> _Goal of the exercise_
Each line below from the one containing "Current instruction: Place" through the one containing "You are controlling" should be output exactly as it stands, and no other line should appear.

> _Excerpted records_
· · · · ·
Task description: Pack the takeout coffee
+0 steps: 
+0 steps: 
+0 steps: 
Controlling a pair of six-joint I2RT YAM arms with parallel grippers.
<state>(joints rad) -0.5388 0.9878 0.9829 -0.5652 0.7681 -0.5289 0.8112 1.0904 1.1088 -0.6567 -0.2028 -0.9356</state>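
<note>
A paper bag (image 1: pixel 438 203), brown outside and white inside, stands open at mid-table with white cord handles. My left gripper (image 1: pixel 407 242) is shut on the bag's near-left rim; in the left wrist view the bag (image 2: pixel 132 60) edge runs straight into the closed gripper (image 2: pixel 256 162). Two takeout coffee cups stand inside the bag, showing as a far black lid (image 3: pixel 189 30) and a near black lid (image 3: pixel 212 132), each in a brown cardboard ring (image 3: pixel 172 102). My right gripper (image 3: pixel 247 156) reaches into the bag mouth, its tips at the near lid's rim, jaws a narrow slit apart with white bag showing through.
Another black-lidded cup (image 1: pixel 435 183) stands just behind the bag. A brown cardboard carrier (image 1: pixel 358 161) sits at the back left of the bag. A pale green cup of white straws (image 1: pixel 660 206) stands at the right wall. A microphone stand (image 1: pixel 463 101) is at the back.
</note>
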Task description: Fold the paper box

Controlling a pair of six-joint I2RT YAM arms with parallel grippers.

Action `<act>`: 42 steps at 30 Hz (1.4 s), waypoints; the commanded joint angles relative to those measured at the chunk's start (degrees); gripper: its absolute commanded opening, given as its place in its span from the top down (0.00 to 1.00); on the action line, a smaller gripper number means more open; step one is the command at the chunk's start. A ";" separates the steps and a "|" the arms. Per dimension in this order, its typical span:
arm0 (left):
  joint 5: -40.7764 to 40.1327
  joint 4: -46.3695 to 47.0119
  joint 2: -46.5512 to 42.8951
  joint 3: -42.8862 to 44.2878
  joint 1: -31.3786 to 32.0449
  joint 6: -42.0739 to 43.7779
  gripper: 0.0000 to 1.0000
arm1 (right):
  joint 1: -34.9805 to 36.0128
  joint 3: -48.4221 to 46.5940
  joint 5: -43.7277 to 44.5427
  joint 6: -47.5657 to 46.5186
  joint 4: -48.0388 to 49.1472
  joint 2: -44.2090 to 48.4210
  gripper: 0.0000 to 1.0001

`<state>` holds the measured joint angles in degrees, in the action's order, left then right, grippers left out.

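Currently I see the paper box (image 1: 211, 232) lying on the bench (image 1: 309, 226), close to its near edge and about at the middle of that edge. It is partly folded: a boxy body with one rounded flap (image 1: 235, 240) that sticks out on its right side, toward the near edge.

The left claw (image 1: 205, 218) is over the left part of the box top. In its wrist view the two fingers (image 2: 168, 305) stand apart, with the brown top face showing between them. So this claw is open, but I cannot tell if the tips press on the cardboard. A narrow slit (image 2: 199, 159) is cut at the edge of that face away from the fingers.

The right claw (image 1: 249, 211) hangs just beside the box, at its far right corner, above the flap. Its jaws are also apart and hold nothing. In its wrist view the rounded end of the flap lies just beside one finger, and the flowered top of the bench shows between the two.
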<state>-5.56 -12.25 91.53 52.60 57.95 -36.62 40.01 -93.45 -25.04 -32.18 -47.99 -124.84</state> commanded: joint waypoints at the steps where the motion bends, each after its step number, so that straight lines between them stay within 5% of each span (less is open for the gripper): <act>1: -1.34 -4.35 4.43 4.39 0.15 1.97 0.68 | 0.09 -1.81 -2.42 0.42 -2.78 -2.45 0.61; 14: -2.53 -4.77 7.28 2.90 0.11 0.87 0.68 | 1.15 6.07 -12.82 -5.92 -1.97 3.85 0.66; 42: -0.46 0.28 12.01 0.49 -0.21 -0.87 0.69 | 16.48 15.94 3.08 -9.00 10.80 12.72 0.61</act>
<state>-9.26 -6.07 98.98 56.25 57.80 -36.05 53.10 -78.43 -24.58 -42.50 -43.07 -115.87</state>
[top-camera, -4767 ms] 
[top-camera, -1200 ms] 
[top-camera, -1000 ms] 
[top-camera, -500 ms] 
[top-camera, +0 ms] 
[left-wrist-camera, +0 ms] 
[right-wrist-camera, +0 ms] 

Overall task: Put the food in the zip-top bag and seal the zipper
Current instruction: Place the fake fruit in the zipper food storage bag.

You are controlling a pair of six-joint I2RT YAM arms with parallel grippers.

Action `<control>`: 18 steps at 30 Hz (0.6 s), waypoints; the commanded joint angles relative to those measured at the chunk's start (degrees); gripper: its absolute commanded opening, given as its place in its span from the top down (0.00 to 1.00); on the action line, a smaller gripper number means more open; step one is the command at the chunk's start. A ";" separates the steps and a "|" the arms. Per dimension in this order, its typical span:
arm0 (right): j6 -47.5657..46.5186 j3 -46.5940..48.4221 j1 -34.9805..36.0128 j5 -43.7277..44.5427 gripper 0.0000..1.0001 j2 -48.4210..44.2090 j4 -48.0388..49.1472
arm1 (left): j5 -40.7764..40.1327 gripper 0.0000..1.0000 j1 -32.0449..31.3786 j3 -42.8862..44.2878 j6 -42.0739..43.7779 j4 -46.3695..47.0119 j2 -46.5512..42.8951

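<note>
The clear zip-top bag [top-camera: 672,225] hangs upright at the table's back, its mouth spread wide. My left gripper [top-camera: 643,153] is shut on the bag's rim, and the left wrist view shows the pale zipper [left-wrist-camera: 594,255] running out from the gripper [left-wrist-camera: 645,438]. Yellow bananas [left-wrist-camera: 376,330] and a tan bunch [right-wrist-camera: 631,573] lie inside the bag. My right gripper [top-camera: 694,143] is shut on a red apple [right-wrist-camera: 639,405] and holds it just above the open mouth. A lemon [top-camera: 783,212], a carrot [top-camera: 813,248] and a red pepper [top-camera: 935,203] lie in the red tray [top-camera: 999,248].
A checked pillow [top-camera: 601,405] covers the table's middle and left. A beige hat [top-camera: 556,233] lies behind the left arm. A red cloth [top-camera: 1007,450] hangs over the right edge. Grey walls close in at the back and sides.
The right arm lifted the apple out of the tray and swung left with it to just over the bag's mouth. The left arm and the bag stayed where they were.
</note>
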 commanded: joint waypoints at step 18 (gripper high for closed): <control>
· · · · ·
> _Reply to the exercise_
Current instruction: Place the fake fruit in the zipper food storage bag.

You are controlling a pair of six-joint I2RT YAM arms with parallel grippers.

This exercise has been worked through to completion.